=== PROMPT ===
Find the number of lines below in which the word "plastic" occurs. Write only that number.

--- DATA BELOW ---

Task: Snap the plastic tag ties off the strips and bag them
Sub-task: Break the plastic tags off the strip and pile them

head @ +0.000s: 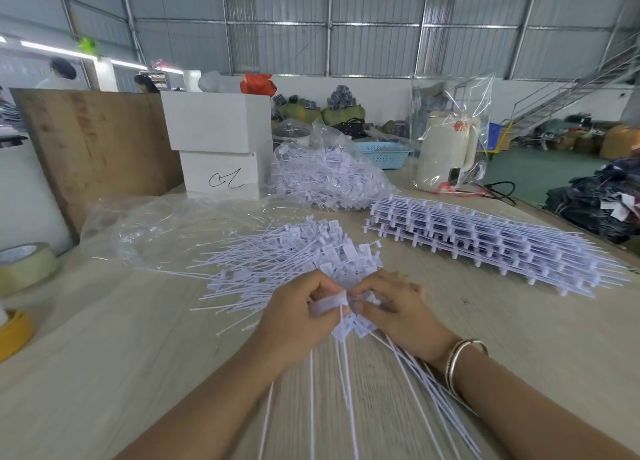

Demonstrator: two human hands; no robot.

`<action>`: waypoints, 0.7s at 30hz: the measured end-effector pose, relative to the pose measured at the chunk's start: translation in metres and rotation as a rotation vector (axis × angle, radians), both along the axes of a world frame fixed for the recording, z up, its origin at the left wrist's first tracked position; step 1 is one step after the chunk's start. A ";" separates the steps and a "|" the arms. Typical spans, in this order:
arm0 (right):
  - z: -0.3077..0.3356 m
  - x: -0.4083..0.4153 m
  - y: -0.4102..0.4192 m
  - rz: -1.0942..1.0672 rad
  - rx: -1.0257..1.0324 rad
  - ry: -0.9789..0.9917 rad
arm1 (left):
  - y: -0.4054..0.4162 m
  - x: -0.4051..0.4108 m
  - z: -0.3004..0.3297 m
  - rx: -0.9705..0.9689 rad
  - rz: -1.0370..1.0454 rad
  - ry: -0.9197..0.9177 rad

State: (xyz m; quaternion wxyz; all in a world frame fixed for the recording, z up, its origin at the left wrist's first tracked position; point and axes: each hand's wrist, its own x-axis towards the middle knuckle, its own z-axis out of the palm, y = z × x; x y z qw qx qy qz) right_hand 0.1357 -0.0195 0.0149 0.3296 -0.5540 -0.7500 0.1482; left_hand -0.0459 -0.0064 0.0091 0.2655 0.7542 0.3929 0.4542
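Tag ties (346,316) pinched by both hands mid-table.

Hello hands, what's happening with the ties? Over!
Left hand and right hand both grip a tie strip. Loose ties piled ahead. Strip stack waiting. Nothing blocking.

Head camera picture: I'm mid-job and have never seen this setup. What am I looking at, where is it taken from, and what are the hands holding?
There is no machine here. A camera worn on a person's head looks forward and down at their two bare hands over a wooden table. The left hand and right hand together grip a bunch of white tag ties, whose long tails trail towards the camera. Just beyond lies a loose pile of ties beside an open clear bag. To the right sits a stack of unbroken strips. Farther back is a filled bag of ties.
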 end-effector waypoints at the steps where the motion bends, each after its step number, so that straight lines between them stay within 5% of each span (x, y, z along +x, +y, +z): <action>1: 0.000 -0.001 0.000 -0.017 -0.013 -0.052 | 0.000 0.001 0.000 0.087 -0.012 0.072; 6: 0.001 0.001 0.001 -0.035 0.029 0.036 | 0.000 0.005 -0.003 0.303 -0.029 0.237; 12: 0.001 -0.006 -0.005 -0.023 0.162 0.153 | 0.005 0.006 -0.008 0.259 0.027 0.172; 21: -0.001 -0.014 -0.006 0.160 0.002 0.115 | -0.005 0.010 -0.005 0.288 -0.026 0.245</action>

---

=== WRITTEN RESPONSE ===
2